Retroviruses were made by transient transfection of retroviral vectors into amphotropic Phoenix cells (a gift of Dr. Gary Nolan, Stanford University, Palo Alto, CA) using Polyfect Transfection Reagent (QIAGEN, Inc., Valencia, CA) per manufacturers instructions. Retroviruses were used to create stable MCF10A-Myc or MDA-MB-231 cells expressing pLPCX alone, pLPCX- wild-type (WT)-FOXO3a, pLPCX-triple mutant (TM) FOXO3a, scrambled sequence (SS) short hairpin RNA (shRNA), or SGK shRNA; colonies were selected with puromycin as described previously (18). Fugene HD (Roche Diagnostics Corp., Roche Applied Science, Indianapolis, IN) was used following the manufacturers protocol with a 5:2 Fugene to DNA ratio to create C-28/I2 cells transiently expressing pLPCX alone, or pLPCX containing WT-FOXO3a, or TM-FOXO3a.
Plasmids
WT-FOXO3a-hemagglutinin (HA), TM-FOXO3a-HA were obtained from Dr. Michael E. Greenberg (Harvard Medical School, Boston, MA) and inserted into pLPCX retroviral vectors as previously described (9). SGK shRNA and SS shRNA constructs were created in the retroviral expression vector RNAi-Ready pSIREN-RetroQ (BD Biosciences, Palo Alto, CA) as described previously (9).
Drug treatment
Dex (Sigma-Aldrich) was dissolved in 100% ethanol to make stock solutions. Before treatment, cell culture dishes were washed twice with 1x PBS, placed in media without serum, and starved 24 h for MDA-MB-231 cells or C-28/I2 cells or 72 h for MCF10A-Myc and SK-BR-3 cells before drug treatment. Cells were treated for the time specified in the experiment with Dex (10–6 M) or an equal volume of ethanol.
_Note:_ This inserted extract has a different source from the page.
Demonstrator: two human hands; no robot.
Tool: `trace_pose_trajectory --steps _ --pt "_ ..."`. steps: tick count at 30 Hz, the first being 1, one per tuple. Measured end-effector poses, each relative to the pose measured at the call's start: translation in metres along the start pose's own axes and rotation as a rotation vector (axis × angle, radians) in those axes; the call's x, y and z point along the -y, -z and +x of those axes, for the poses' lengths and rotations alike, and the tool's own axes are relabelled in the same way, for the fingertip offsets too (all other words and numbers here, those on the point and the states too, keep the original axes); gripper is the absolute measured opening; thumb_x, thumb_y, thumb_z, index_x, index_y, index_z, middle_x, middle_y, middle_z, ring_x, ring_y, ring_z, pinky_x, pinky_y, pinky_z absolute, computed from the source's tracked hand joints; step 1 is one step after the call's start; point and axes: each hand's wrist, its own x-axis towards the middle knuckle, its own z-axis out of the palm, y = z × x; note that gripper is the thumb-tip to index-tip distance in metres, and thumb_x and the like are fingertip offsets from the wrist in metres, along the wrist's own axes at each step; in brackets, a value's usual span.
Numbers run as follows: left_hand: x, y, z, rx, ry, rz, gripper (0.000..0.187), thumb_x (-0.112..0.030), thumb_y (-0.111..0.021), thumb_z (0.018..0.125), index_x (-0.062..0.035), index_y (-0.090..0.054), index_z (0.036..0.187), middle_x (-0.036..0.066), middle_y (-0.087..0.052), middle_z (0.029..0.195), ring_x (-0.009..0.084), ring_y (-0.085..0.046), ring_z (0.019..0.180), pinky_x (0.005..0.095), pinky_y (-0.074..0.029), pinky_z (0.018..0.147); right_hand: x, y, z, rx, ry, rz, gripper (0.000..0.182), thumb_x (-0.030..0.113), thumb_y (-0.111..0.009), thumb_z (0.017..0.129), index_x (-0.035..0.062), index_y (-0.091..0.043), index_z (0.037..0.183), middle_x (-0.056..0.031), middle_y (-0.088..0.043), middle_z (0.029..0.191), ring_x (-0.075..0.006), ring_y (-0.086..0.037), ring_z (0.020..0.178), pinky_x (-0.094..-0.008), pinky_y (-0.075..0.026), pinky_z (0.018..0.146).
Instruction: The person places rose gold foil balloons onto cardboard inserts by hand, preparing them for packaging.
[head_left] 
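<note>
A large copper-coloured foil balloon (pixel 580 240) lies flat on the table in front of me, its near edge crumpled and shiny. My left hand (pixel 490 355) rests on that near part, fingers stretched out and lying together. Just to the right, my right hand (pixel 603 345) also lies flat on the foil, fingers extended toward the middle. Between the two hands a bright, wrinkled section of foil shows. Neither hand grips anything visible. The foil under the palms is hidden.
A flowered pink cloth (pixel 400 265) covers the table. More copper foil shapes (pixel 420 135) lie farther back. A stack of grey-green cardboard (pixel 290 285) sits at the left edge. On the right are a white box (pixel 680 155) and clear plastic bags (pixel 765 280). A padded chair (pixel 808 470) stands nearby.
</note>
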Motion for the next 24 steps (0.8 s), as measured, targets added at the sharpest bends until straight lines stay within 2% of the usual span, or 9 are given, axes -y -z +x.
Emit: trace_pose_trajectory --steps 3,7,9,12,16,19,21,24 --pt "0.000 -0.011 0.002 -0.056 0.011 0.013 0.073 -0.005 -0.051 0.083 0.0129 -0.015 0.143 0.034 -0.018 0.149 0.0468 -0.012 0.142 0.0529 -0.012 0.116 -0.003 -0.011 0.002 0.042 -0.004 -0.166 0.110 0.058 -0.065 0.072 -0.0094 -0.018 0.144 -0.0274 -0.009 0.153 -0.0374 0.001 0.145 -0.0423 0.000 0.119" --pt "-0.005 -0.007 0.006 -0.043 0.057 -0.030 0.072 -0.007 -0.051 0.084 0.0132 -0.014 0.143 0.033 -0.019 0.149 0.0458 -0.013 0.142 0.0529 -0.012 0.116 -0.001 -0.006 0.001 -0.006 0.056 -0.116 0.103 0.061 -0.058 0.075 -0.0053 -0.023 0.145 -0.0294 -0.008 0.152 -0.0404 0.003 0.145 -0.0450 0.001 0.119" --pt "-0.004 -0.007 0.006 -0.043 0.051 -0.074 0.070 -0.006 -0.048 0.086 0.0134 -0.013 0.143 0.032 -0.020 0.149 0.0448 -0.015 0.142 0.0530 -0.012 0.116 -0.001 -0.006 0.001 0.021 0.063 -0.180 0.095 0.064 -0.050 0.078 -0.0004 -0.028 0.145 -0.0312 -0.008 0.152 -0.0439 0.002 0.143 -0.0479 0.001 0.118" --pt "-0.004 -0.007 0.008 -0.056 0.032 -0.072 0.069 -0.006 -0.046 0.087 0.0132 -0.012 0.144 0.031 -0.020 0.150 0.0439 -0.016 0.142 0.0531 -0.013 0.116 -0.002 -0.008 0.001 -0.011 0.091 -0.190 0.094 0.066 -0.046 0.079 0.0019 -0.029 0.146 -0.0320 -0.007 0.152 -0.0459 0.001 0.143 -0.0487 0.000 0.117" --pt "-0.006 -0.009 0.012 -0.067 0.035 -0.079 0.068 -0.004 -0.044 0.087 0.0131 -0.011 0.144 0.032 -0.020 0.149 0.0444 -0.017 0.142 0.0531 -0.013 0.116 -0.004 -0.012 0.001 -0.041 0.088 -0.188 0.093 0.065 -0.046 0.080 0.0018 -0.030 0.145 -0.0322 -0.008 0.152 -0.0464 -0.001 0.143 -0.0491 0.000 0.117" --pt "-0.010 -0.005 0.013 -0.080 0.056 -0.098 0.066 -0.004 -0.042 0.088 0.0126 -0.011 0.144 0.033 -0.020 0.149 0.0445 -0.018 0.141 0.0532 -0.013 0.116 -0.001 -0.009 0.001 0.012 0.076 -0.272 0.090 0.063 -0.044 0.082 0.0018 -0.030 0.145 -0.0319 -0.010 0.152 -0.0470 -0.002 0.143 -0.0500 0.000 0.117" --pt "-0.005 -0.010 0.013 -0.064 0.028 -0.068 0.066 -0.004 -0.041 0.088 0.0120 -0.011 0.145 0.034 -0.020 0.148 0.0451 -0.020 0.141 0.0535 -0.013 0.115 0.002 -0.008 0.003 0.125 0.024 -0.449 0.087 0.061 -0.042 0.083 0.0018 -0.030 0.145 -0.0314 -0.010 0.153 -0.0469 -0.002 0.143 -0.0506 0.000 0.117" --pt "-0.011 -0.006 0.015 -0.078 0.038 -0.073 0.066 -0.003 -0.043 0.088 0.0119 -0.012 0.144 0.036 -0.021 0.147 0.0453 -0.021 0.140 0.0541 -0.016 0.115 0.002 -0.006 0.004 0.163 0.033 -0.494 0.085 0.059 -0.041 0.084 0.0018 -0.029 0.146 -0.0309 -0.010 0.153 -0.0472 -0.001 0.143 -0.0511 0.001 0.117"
Time course microarray data
The procedure for cRNA preparation and hybridization to high-density oligonucleotide arrays was described previously (19). The experiment was previously performed (9) on MCF10A-Myc cells starved for 72 h, followed by treatment with either vehicle (ethanol), Dex (10–6 M), or concomitant Dex/RU486 (10–7 M) for 0.5, 2, 4, or 24 h. Preparation of the microarrays (Affymetrix human genechip HG-U133A; Affymetrix, Inc., Santa Clara, CA) was performed at the University of Chicago Microarray Core Facility. The genechip used contains 22,215 probe sets representing approximately 16,000 human genes. The experiment was performed three independent times. Fold-change values (Dex vs. vehicle) were determined after analysis using Robust Multiarray Average algorithm (40).
ChIP-chip analysis
Ethanol and Dex treated immunoprecipitated chromatin and cellular input DNA were produced as in the conventional chromatin immunoprecipitation (ChIP) assay. These were then amplified, fragmented, and labeled according to the Affymetrix ChIP Protocol. These samples were then hybridized to the Affymetrix GeneChip Human Promoter 1.0R Array (P/N 900775) and scanned at the University of Chicago Functional Genomics Core Facility.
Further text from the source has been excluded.